It seemed like the perfect way to begin a book called Please Kill Me, you know? I thought that would be a worthwhile question to pose, especially since the basis of all philosophies is, “To be or not to be?” I mean, why go on? Is life too shitty to continue? The history of punk is sort of an answer to Lou’s classic question.

That was the glory of Lou—he showed us just how shitty everything really is. Just listen to “The Kids,” off of Berlin: “The black Air Force Sergeant / Wasn’t the first one…” He’s always pushing me to go further into the depths of hell—to have all the experiences life has to offer, the profound and the profane—before making up my mind about whether to end it all. I’ve always been fascinated with people who’ve been to psychic places I haven’t been, like William S. Burroughs and Norman Mailer, to mention a few. Lou was someone who knew the true secrets of life and tried to weasel some truth out of them.

Lou was the most influential artist of my generation, easy. Yeah, the Beatles and the Stones were more popular, but for honest, human emotions, you can’t beat Lou. I never met a girl in a gin-soaked bar in Yonkers, and she never blew my nose or my mind, you know what I’m saying? But many times, I didn’t know where I was going. Many times, I spent waiting for her to come. Many times—if only, if only, if only…

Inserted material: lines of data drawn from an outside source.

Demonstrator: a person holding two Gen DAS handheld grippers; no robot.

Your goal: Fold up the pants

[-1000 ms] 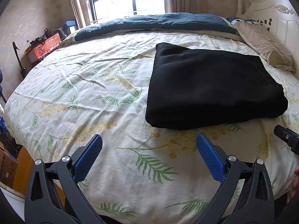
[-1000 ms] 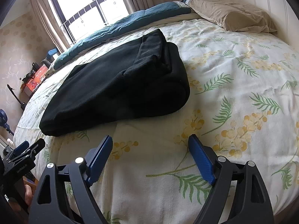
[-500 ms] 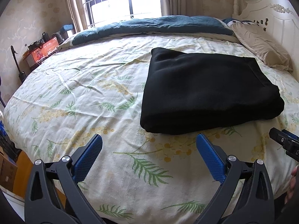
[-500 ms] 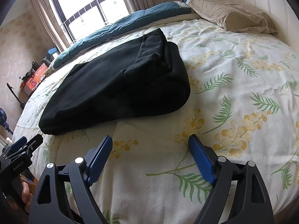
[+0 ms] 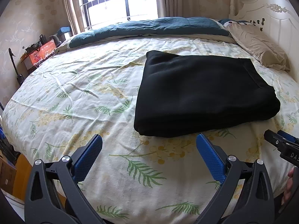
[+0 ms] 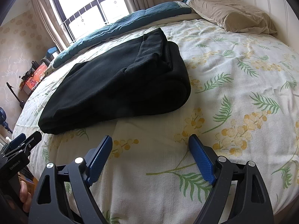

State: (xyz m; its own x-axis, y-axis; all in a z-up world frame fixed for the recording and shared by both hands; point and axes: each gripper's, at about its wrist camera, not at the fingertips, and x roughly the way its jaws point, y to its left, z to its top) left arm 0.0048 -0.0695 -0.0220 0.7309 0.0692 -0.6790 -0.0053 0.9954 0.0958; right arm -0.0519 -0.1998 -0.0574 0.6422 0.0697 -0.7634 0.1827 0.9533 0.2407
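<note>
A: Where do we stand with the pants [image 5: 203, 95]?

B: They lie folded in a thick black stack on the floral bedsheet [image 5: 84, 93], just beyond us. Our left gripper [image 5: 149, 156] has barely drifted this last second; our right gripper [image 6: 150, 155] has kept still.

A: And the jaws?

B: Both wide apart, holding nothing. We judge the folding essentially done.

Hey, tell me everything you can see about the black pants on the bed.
The black folded fleece-like pants lie flat in a thick, roughly rectangular stack of several layers on the floral leaf-print bedsheet. From the right wrist view a narrower folded band lies along the top, and the end nearest the beige pillow is rounded and bulky. Only the sheet touches them; both claws are open and short of the near edge.
</note>
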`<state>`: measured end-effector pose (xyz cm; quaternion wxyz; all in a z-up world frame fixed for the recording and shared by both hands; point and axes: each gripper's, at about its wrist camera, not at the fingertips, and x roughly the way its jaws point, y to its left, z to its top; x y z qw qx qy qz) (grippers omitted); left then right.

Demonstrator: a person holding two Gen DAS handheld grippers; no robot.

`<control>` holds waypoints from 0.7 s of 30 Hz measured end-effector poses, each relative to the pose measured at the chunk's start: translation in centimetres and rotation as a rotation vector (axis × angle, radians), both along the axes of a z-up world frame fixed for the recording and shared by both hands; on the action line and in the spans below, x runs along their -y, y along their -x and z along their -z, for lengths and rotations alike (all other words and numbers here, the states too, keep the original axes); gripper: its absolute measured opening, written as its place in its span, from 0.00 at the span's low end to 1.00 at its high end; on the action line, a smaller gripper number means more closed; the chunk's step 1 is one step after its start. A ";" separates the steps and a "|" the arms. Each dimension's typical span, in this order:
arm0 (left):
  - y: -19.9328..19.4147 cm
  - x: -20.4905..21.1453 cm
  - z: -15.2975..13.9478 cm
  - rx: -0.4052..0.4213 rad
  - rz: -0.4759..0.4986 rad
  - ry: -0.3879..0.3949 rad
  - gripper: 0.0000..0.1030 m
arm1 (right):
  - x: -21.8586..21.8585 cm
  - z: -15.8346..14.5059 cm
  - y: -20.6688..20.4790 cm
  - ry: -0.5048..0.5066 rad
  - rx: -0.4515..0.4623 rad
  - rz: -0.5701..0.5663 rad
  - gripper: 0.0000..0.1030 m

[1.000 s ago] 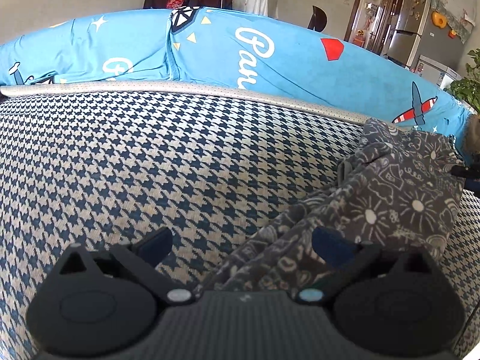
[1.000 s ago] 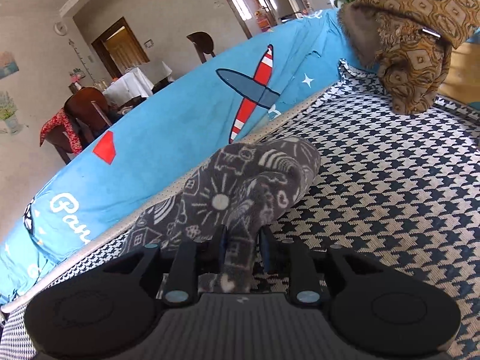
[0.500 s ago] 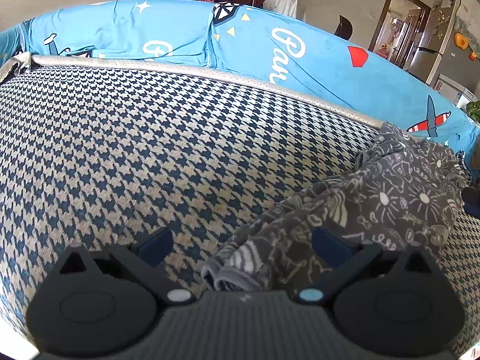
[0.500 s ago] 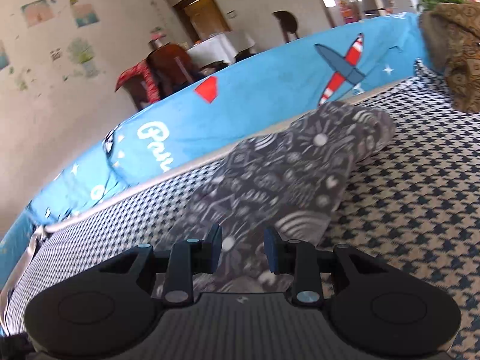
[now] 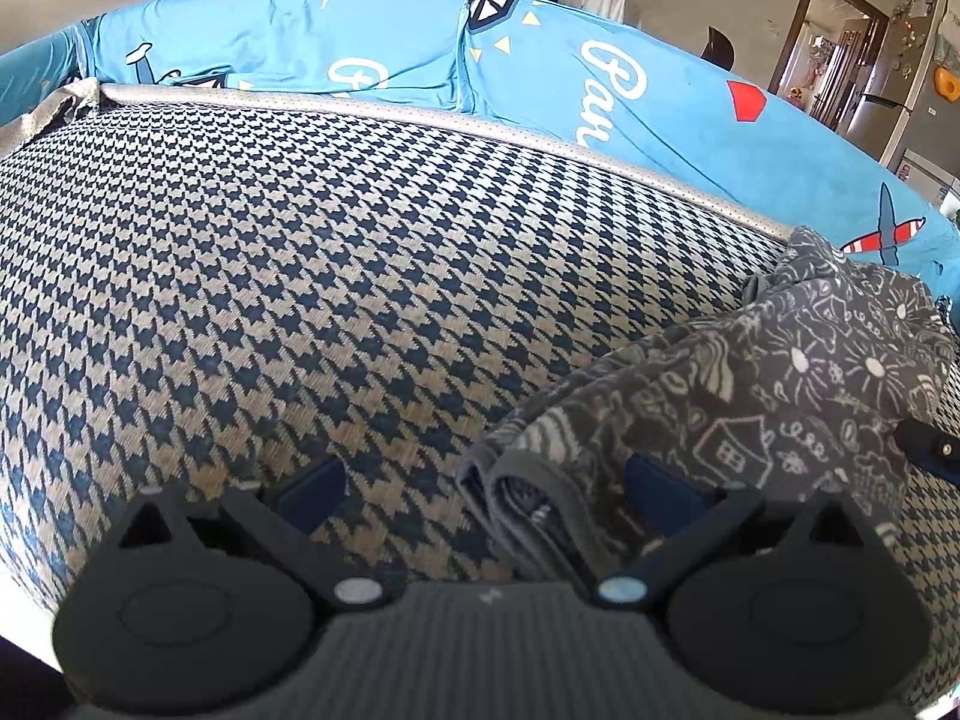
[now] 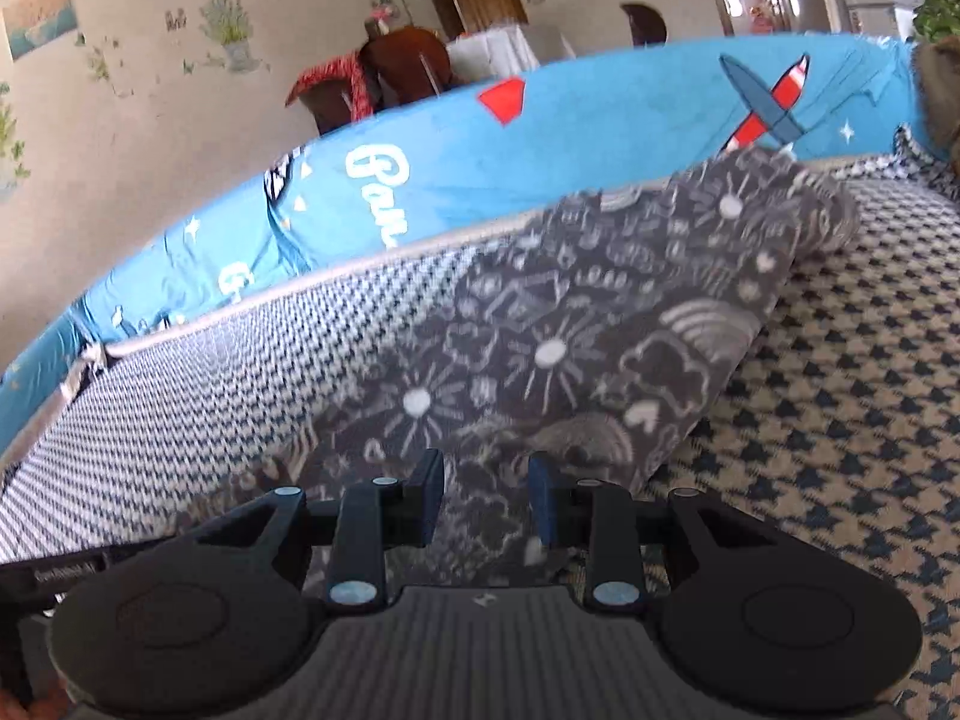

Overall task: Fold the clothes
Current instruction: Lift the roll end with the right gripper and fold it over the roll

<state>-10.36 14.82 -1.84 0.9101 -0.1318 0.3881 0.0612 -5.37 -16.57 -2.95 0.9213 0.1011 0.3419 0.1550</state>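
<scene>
Both grippers' jaws apart, nothing gripped: left (image 5: 483, 483) wide, right (image 6: 486, 495) narrower, over grey garment (image 6: 570, 324).

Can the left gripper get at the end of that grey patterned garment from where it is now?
Probably yes. The left gripper is wide open, and the folded end of the grey garment already lies between its fingers on the houndstooth cushion, with nothing in the way.

Houndstooth sofa seat (image 5: 312, 252), blue printed backrest (image 6: 600, 138), beige wall (image 6: 150, 138).
</scene>
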 end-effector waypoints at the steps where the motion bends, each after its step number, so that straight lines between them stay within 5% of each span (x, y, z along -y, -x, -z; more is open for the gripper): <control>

Lou mined the depth and articulation of sheer desperation. Whether I was waiting for my drug dealer, or trying to get off during sex, or some other private weirdness I was too mortified to admit, Lou’d already been there, and he’d come back with a song. Take “Kicks” off one of his first solo albums. “How do you get your kicks for living?” he asks, right before the jarring mix is blasted to 11 and you’re thrown out of complacency.

I think John Cale said it best, and I’ve never heard Lou’s work defined so succinctly: “The first time Lou played ‘Heroin’ for me, it totally knocked me out. The words and music were so raunchy and devastating. What’s more, Lou’s songs fit perfectly with my concept of music. Lou had these songs where there was an element of character assassination going on. He had a strong identification with the characters he was portraying. It was method acting in song.”

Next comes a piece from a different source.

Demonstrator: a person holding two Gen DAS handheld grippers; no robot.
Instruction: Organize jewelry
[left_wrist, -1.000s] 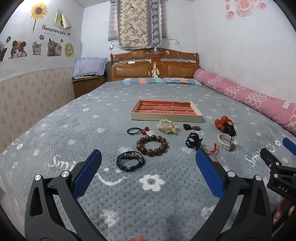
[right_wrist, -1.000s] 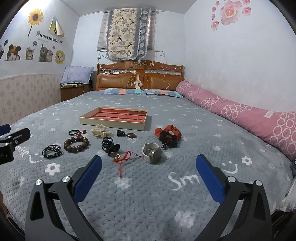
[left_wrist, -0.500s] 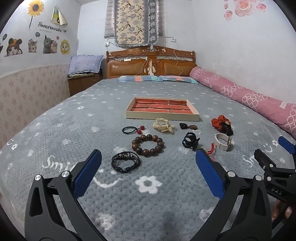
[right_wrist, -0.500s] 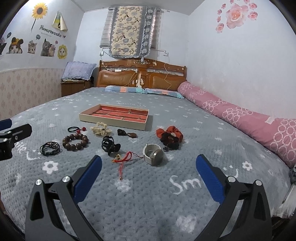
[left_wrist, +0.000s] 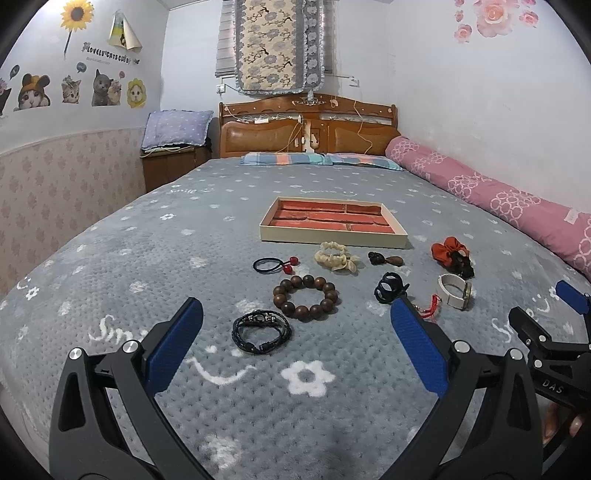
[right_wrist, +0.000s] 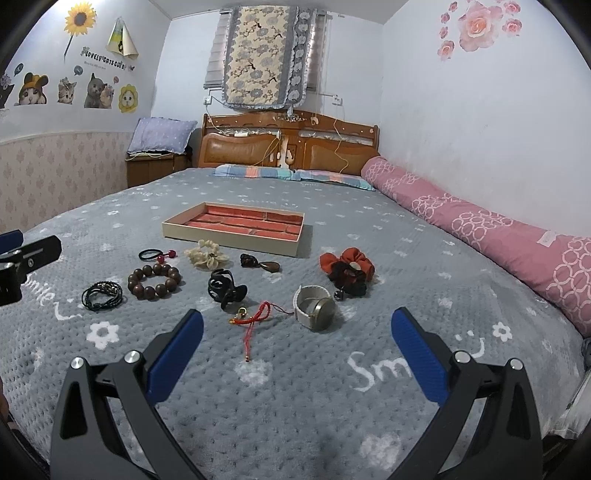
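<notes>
Still approach phase: both grippers have crept toward the jewelry, nothing picked yet.

Compared with a second ago the left gripper (left_wrist: 295, 332) has come lower and nearer; the black braided bracelet (left_wrist: 260, 331) now sits between its blue fingers (left_wrist: 173, 347), jaws spread wide and empty. Right gripper (right_wrist: 295, 332) has edged in too, jaws equally wide, nothing held, with the red cord charm (right_wrist: 255, 319) and the white watch (right_wrist: 314, 308) just ahead of it. The tray (left_wrist: 332, 238) has not shifted and looks empty. All pieces lie on the blanket (left_wrist: 147, 258) on the near side of the tray: cream scrunchie (left_wrist: 334, 256) and black hair tie (left_wrist: 275, 264) closest to it, wooden bead bracelet (left_wrist: 306, 297) and black claw clip (left_wrist: 389, 292) further out, orange scrunchie (left_wrist: 450, 254) off to its right. My read: the braided bracelet is the left's first grab.
</notes>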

Lou’s songs weren’t about being a junkie—they were a junkie. Or hungover, or frustrated, or broke. He eliminated the fourth wall. We used to have a saying at Punk Magazine, “Show, don’t tell.” In other words, instead of trying to write about punk, just be punk. That was Lou.

One morning in the 80s, I was writing an article about crack cocaine infiltrating Middle America. Strolling into a West Virginia diner for breakfast, I remember singing the lyrics to Lou Reed’s “New Age,” the one that goes, “Can I have your autograph / He said to the fat blond actress.”

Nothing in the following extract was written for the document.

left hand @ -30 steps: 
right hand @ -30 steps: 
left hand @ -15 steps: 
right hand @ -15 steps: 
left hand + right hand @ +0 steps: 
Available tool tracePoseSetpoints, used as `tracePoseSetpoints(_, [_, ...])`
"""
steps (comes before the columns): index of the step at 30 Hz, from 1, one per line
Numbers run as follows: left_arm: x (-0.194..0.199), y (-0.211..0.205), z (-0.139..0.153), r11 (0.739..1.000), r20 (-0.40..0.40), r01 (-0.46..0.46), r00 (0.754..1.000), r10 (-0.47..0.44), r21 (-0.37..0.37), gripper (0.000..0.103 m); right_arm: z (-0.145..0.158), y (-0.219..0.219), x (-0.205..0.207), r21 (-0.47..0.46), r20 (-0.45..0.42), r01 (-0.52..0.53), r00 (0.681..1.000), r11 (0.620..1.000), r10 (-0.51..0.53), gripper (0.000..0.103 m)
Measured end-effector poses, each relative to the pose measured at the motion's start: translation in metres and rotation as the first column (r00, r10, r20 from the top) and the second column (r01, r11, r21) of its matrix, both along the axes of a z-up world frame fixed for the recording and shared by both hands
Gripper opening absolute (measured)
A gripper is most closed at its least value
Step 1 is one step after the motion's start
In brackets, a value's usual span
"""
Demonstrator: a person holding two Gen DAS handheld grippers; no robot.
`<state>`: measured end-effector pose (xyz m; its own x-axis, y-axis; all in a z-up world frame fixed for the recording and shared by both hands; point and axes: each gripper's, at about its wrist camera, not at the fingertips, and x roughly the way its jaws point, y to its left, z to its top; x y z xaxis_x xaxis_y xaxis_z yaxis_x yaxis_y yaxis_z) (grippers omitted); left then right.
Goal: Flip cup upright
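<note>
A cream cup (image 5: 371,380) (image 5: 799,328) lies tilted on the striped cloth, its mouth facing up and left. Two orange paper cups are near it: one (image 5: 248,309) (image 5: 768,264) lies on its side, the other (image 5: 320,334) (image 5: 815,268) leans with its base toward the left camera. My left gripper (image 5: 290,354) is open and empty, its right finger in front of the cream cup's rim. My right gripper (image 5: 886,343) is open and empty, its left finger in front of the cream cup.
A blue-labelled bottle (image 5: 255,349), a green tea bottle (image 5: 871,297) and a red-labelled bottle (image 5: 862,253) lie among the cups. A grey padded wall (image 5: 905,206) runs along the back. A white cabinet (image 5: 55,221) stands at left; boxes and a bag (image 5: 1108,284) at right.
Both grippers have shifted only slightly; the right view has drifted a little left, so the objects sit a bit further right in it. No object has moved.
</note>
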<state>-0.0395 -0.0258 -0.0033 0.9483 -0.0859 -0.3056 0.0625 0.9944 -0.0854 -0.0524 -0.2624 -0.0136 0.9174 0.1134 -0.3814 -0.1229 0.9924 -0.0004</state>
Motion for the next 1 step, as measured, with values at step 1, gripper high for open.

The song was rumored to be about Lou’s affair with the actress Shelley Winters. I hummed it as I walked from the parking lot. The day before, Jim Tynan and I had been doing drug busts with local cops, arresting Jamaican crack dealers. We’d sit in the back of a van filled with sweaty cops, guns drawn, waiting to rush out the doors once the sexy girl in the driver’s seat made the buy. I always went out the doors behind Jim, since he had to get the photograph, and because he was bigger than me. I knew his body would shield mine once the bullets started flying. OK, I’m a coward, I admit it.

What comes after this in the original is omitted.